Of course, the Commission does not purport to state the existing case law – this is after all guidance on the Commission’s enforcement priorities, but the watering down of the test will be of concern to potentially dominant undertakings. Further, the Commission appears to apply a negative presumption for discontinuation of supply cases. In such cases, the Commission states that it is more likely to find that the indispensability condition is satisfied in favour of a finding of abuse and that there is no credible efficiency defence.

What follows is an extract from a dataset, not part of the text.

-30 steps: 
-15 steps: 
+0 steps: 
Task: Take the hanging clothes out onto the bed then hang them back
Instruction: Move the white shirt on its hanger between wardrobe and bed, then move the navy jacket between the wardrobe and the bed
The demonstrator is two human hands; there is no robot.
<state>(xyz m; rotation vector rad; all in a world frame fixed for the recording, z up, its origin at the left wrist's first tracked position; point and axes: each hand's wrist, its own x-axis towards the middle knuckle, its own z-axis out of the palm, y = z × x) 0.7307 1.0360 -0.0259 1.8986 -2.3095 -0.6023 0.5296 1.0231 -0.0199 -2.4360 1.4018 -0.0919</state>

The new Article 82 Paper can be seen as an attempt by the Commission to “occupy the ground on the international scene” by providing an alternative to recent proposals by the US Department of Justice, which some European officials have warned may weaken antitrust enforcement. Such warnings were partially echoed by the US Federal Trade Commission and highlighted a deep split in the attitude of US regulators towards conduct by companies with significant market power. The election of Barack Obama may result in a change of direction at the Department of Justice and this may stiffen the resolve of the authorities to pursue dominant companies for abusive exclusionary conduct on both sides of the Atlantic. Time will tell whether European and US enforcers are converging towards a middle ground, with Europe abandoning formalism and the US becoming slightly more interventionist. What remains true, however, after the publication of this Guidance Paper, is that when it comes to refusals to supply and compulsory licensing, the gap between the US and the EU may even be widening.